Quando l’hidalgo Pedro Domingo Mendoza Martinez si accommiatò dal suo ospite, il vice-legato Pasini-Frassoni, si sentiva di buonumore.

Il buon cibo e i vini dispensati generosamente alla mensa del prelato erano stati il giusto complemento al suo stato d’animo, ma non ne costituivano le ragioni più profonde.

Se ne era reso conto durante i dialoghi conviviali intrattenuti con il vice-legato e gli altri ospiti convitati (la solita ristretta cerchia di sempre, comunque già troppo numerosa per il suo carattere schivo e riservato), ma più che sufficiente per stimolarlo a fare il punto della situazione delle sue indagini.

Senza sbilanciarsi più di tanto, come era suo solito, l’emissario dell’Inquisizione Spagnola, rassicurò i due interlocutori italiani che presto il De Regis avrebbe confessato le sue colpe e gli sarebbe stato consegnato per subire la giusta punizione.

E lui se ne sarebbe potuto finalmente andare via da Ferrara.

Adesso, mentre la  carrozza lo riconduceva a quella che un tempo era stata l’osteria del Buon Samaritano, dove egli aveva eletto la sua base operativa sin dal suo primo arrivo in città, la sua mente riandava agli ultimi avvenimenti.

E,  complici il grato silenzio del suo accompagnatore  (il buon Gesuita, con le mani giunte raccolte nel suo grembo,  recitava con un movimento impercettibile delle labbra le orazioni ignaziane della sera),  e il buio profondo di una notte senza luna, animata soltanto dal frinito delle cicale,  appena percettibile, in lontananza,  sul rumore della carrozza che filava nel sentiero lungo  la campagna di Bellaria, prese a vagare oltre, finalmente libera dagli assilli e dagli impegni quotidiani.

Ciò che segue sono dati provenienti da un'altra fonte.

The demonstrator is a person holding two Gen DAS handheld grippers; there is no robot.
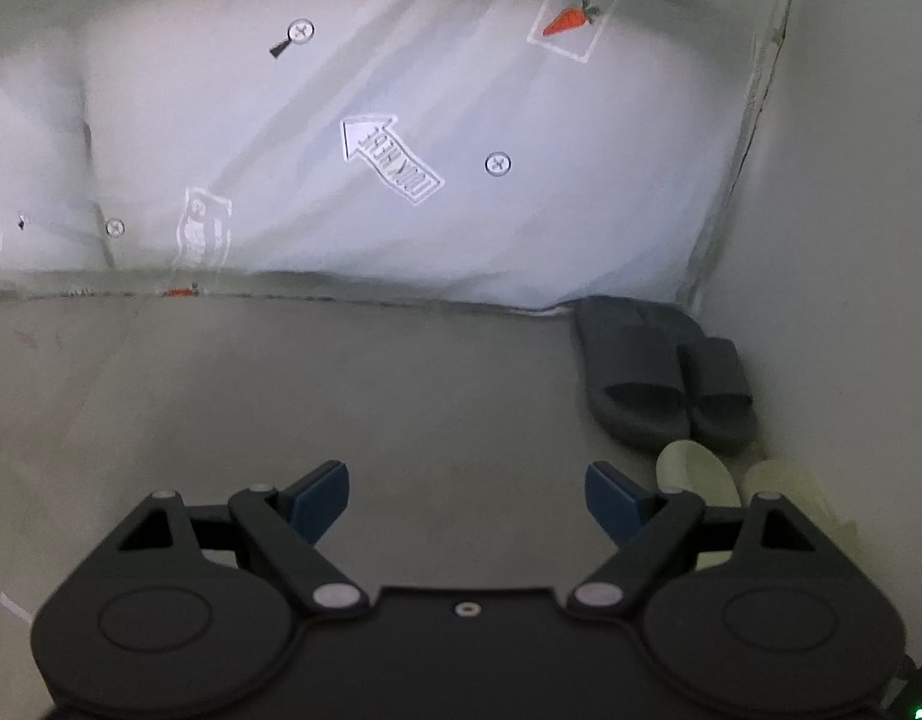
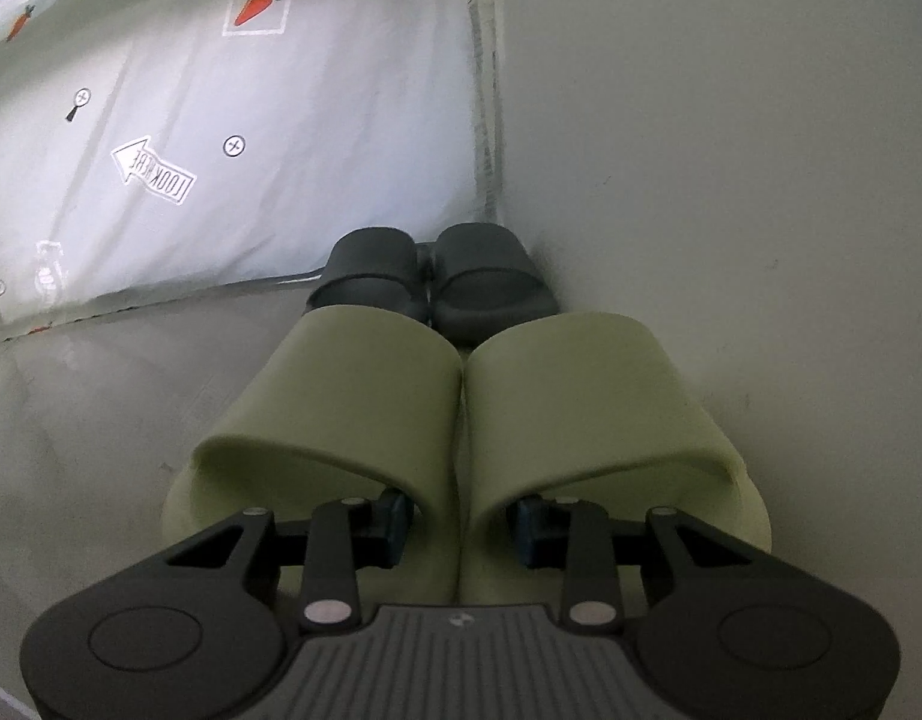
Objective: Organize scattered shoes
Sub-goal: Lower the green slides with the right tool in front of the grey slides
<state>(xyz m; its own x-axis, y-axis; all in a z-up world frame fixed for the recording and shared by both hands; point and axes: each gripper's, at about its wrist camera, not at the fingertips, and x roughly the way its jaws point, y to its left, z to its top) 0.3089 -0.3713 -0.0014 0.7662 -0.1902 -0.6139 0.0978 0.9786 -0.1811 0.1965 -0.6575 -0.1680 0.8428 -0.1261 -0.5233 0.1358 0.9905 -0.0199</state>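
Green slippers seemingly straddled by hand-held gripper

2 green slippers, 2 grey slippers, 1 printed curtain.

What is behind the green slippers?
Behind the green slippers stand two grey slippers, side by side, against the sheet. Their heels are covered by the green pair.

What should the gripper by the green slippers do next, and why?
Probably back straight out. The right gripper is open, one finger under each strap of the green slippers, which already sit side by side on the floor behind the grey slippers along the wall. Both pairs look lined up, so nothing seems left to grip.
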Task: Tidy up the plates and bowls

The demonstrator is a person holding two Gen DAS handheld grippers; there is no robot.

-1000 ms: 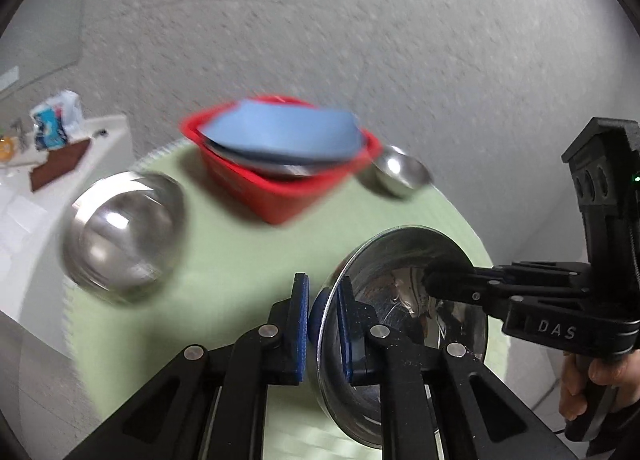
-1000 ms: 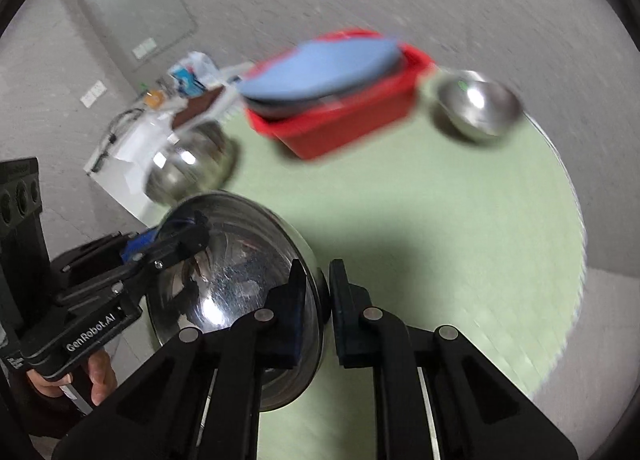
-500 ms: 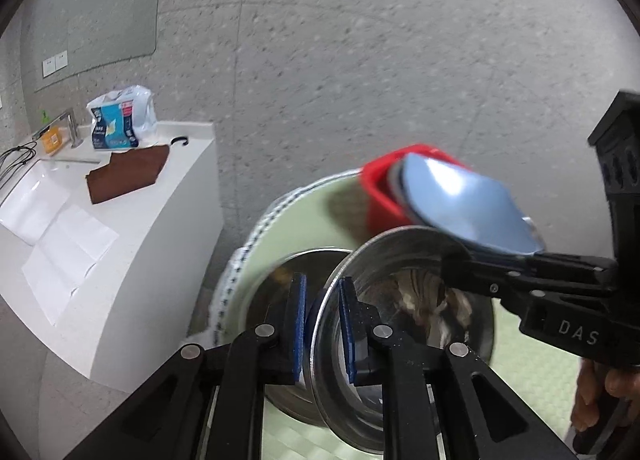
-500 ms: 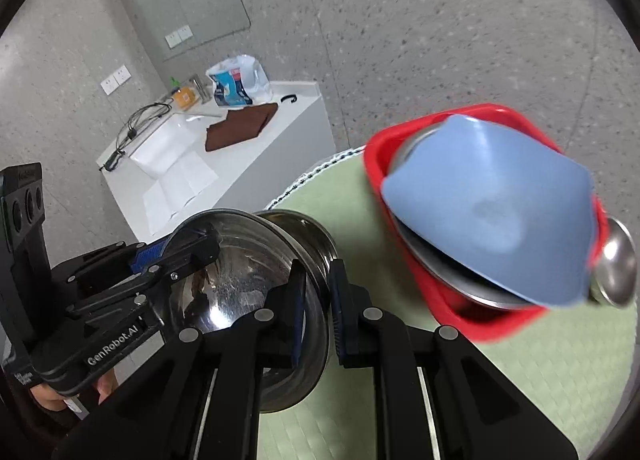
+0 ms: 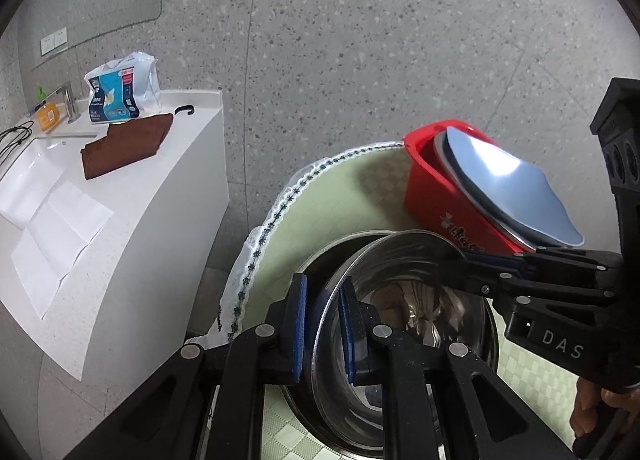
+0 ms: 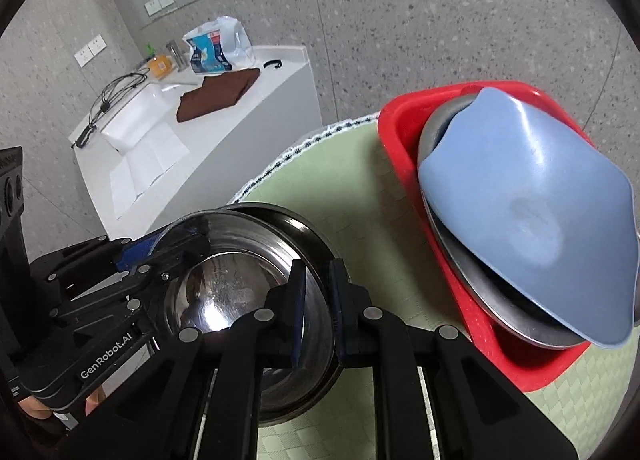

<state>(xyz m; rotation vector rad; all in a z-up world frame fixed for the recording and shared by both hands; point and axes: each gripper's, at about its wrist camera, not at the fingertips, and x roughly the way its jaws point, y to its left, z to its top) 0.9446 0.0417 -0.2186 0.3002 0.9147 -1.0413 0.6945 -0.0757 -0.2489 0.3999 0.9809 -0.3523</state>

L’hidalgo si ripeté di essere davvero soddisfatto dei risultati della sua indagine. Dopo gli incombenti di rito e gli inevitabili commiati,  si sarebbe recato a Roma, per relazionare al suo ambasciatore e poi finalmente avrebbe potuto fare rientro in Spagna.

Era stanco dell’Italia e degli  italiani: troppo divisi e così intrisi di pazzia che neppure i loro sprazzi di genialità riuscivano a farglieli  accettare.

Molto meglio la solida compattezza della sua patria! Stando lì, anche la geografia gli dava un senso di protezione, con solo l’oceano dietro le sue spalle e tutto il resto del mondo davanti. E come sarebbe stato più  bello e vivibile il mondo se la Spagna avesse potuto estendere il suo potere diretto su tutta la penisola, almeno sino a comprendere tutti quegli inutili e ridicoli ducati, dalla Sicilia spagnola sino alle Alpi e anche oltre! Compresa naturalmente la dannata, ribelle Repubblica di Venezia! Così sì che Sua maestà il Re avrebbe potuto ridimensionare la Francia di Luigi XIII e quell’intrigante del cardinale Richelieu!

Una volta sottomessa la Francia il mondo sarebbe stato interamente  spagnolo e tutto veramente cattolico! Non appartenevano gli altri territori europei ai cugini del re Felipe? E non erano forse anch’essi cattolici?

Sarebbe stato così molto più facile, estirpare la mala pianta dell’eresia. Allora sì che si sarebbe potuto gridare,  ad alta voce e senza tema di smentita, ”Dio è Spagnolo!”